El pelado me miraba esperando que yo preguntara algo. Yo seguía con la boca abierta.

- El jugo es de uva fermentada y viene en envase de vidrio con etiqueta. Si es un Rutini les va a ir mucho mejor. Y déjame decirte algo más. El queso lo podés comer o lo podés dejar secar unos meses para después rallarlo para las pastas. Yo hice eso hace unos meses, pero cuando lo fui a buscar se había volatilizado, no quedaba nada.

Yo seguía con la boca abierta.

- Son cosas que te pueden pasar cuando tenés chicos.

El pelado nos tenía embobados. Para cada momento tenía una salida. Antes de irnos, Matias le preguntó en qué horarios está abierto el local.

- Cuando ustedes vengan, párense sobre el puente de los deseos y susurren en voz baja pero audible “quiero comprar y vengo con plata”. Eso será suficiente para que el ahumadero esté abierto.

El sarcasmo del tipo me había volado la peluca. Fue un gol atrás de otro. Me estaba dando de mi propia medicina y yo no sabía cómo responder. Por un momento imaginé al viejo como una proyección de mí mismo pero con una fineza mucho más sofisticada. Necesitaba salir de ahí para googlearlo y saber más. Por eso le preguntamos el nombre antes de irnos.

- Soy Alby Diner. Pero no como comida sino como comensal.

- Sí, es Diner, con una sola ene.

Fue la primera intervención de la flaca, que hasta ese momento se había escondido atrás de una repisa porque no podía más de la risa y fue justamente ahí que vio un cuadro donde estaba escrito el nombre del tipo, en un recorte periodístico.

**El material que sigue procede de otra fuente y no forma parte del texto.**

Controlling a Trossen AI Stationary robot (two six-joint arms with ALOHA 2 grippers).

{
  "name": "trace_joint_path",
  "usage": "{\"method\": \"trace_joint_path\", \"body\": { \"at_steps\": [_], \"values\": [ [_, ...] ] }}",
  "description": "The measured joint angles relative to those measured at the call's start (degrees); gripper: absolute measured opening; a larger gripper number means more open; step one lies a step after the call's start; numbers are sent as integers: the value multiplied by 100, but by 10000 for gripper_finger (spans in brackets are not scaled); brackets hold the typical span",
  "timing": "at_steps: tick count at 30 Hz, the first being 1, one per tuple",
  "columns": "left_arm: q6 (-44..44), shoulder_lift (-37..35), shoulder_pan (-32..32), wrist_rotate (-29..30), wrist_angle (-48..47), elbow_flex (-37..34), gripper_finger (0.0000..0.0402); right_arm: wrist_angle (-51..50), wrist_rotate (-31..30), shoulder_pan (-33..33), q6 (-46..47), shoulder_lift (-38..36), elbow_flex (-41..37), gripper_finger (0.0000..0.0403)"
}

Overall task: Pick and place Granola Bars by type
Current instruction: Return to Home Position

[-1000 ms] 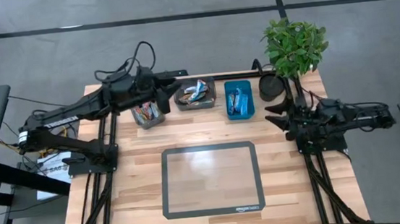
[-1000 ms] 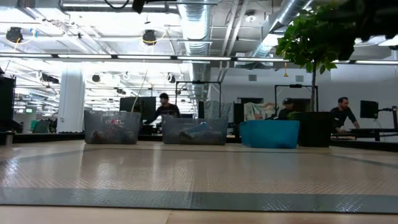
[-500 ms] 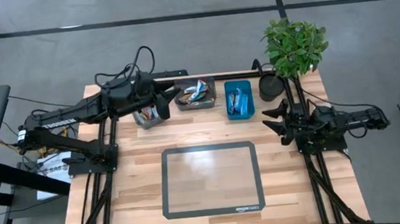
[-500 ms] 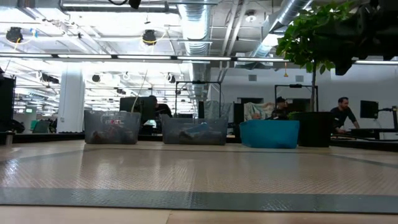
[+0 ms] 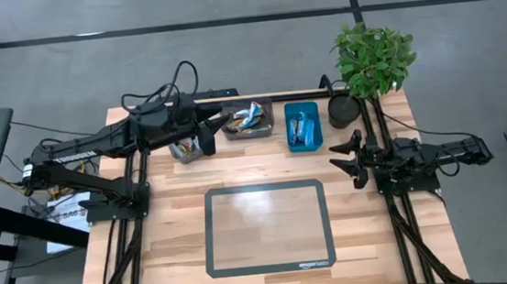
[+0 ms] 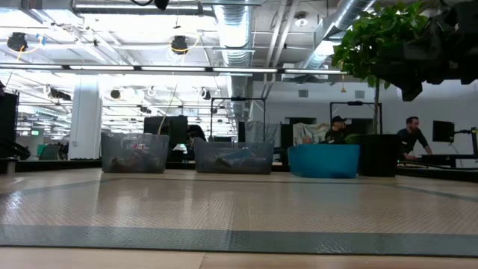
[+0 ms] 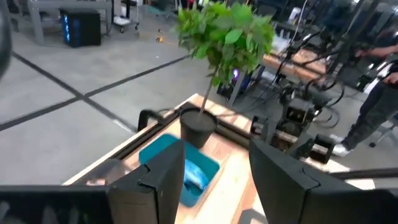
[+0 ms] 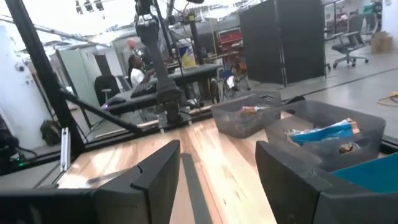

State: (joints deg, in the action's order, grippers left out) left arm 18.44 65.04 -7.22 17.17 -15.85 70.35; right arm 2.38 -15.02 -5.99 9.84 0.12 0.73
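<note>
The granola bars lie in three bins at the table's far edge. Multicoloured ones are in the left grey bin (image 5: 183, 149), blue and mixed ones in the middle grey bin (image 5: 248, 119), and blue ones in the blue bin (image 5: 303, 126). My left gripper (image 5: 218, 124) hovers open and empty between the two grey bins, partly covering the left one. In the left wrist view its fingers (image 7: 214, 174) point toward the blue bin (image 7: 180, 171). My right gripper (image 5: 345, 159) hangs open and empty above the table's right side, facing the bins (image 8: 323, 134).
A grey-framed mat (image 5: 268, 227) lies on the near middle of the table. A potted plant (image 5: 373, 58) stands at the far right corner, with a black pot (image 5: 343, 109) beside the blue bin. A black rail runs behind the bins. People sit in the room beyond (image 6: 409, 134).
My left gripper has drawn back a little from the middle grey bin toward the near edge, over the left bin's right end. My right gripper has moved toward the table's left and slightly toward the near edge. Both stayed open.
</note>
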Motion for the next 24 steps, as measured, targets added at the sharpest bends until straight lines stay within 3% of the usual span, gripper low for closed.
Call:
{"method": "trace_joint_path", "body": {
  "at_steps": [7,12,17,21,24],
  "values": [
    [647,4,12,-484,-629,0,171,-79,367,-1,-225,35,7,202],
    [279,4,159,-1410,-563,-2,171,-156,808,-1,-293,108,11,202],
    [-73,4,453,-1500,-326,-64,171,-161,824,-1,-281,138,11,202],
    [138,-111,670,-1744,-301,-520,171,-161,823,-1,-281,138,11,202],
    [328,-387,853,-1988,209,-1237,171,-161,823,-1,-281,138,11,202]
  ]
}}
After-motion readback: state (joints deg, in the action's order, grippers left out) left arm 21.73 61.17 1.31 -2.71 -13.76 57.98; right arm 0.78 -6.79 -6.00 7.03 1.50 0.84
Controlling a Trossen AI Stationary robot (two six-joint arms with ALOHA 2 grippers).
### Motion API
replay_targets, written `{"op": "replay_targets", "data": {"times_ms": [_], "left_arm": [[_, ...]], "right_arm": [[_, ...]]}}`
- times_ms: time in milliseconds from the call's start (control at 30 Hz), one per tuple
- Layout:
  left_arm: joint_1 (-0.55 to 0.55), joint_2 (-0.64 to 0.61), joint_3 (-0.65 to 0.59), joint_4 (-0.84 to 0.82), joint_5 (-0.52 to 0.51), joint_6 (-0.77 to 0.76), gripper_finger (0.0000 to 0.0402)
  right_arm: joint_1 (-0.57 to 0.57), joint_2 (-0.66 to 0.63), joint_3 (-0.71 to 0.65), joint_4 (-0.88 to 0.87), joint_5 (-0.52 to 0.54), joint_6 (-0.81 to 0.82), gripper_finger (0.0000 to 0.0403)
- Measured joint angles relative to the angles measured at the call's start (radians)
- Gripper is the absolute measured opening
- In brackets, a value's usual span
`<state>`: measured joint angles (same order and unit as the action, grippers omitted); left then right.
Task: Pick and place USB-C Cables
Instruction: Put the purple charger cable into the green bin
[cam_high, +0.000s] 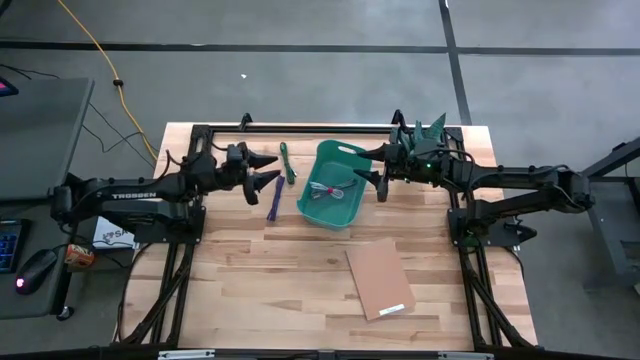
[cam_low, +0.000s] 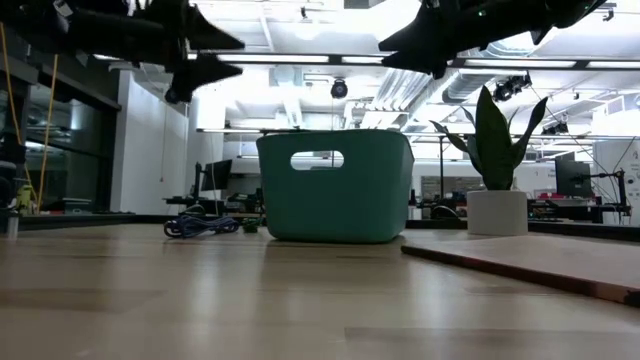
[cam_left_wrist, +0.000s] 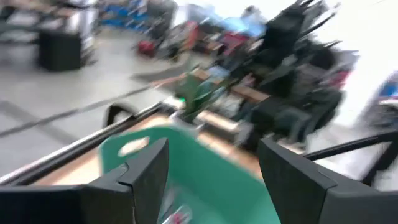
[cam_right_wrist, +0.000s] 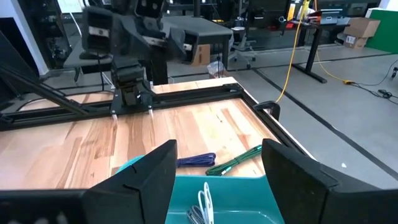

El pelado flasheó y me felicitó por el nivel de inglés de mi hija. Dijo ser un Old Georgian egresado del St. George y empezó a hablar en inglés. A esa altura para mí era imposible descifrar si el tipo seguía tomándonos como blanco de sus primorosas ironías.

Por supuesto que le hice google apenas encontré conexión de internet. Parece que el tipo hace cincuenta años que es periodista de radio y televisión y hasta ganó un Martín Fierro por su programa de gastronomía.

El queso de oveja ahumado todavía no lo probé. Pero no esperen a que les diga que está bueno para visitar el ahumadero si se dan una vuelta por La Cumbre. El pelado les garpa la visita.







 












1 comentario:

  1. Felicitaciones por la excelente narrativa!!
    La Cumbre los espera.
    (Soy la esposa del pelado del Ahumadero de La Cumbre. Mil gracias por visitarnos!)